• [Description of the task]:
Please repeat, unchanged, the lines at the top of the listing below, ending with the one that has "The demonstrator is".

• [The data]:

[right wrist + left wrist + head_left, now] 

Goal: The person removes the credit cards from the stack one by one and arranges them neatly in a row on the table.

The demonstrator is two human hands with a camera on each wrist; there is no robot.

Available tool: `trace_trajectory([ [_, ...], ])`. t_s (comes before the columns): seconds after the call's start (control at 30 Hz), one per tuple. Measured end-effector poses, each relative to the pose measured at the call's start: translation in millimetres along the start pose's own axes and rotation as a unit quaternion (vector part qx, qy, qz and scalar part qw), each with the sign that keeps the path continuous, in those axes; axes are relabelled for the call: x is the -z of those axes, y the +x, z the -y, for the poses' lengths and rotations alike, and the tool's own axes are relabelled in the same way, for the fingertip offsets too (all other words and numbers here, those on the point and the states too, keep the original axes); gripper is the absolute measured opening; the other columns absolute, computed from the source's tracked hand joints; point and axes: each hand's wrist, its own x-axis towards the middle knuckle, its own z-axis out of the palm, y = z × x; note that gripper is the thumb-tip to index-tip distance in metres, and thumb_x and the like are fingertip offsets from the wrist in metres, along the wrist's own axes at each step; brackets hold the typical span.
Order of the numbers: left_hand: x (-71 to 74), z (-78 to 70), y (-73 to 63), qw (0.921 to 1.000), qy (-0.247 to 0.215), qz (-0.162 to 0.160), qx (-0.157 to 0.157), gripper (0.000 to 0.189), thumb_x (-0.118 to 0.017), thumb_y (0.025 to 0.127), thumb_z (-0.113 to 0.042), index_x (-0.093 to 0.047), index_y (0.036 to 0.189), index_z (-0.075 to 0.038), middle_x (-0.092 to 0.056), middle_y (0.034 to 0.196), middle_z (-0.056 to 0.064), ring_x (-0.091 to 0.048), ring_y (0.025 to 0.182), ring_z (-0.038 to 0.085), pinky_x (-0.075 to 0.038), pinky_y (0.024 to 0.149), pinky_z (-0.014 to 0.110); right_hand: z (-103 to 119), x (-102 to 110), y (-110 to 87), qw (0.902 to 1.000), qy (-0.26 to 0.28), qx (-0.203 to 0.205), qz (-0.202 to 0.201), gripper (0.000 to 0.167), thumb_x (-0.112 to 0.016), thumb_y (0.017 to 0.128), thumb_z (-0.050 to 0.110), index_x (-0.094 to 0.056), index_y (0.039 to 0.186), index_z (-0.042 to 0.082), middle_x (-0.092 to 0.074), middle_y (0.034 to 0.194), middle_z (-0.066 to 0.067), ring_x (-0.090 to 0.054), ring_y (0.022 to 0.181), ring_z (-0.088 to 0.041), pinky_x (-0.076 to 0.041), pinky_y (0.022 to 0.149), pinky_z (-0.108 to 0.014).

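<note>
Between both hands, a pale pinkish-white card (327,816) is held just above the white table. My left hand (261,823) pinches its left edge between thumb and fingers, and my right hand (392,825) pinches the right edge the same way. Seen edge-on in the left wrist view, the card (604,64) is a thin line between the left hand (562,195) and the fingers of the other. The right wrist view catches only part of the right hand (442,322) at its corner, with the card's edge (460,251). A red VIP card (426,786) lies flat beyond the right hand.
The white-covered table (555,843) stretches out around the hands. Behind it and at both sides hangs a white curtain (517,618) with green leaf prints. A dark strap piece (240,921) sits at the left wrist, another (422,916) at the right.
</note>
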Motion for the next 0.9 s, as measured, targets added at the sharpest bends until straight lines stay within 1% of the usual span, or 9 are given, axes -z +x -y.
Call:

• [Solution to this problem]:
[right wrist + left wrist + head_left, now] 

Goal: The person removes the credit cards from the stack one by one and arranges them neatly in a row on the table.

The demonstrator is two human hands with a camera on each wrist; there is no robot.

Nothing else is required to complete the exercise.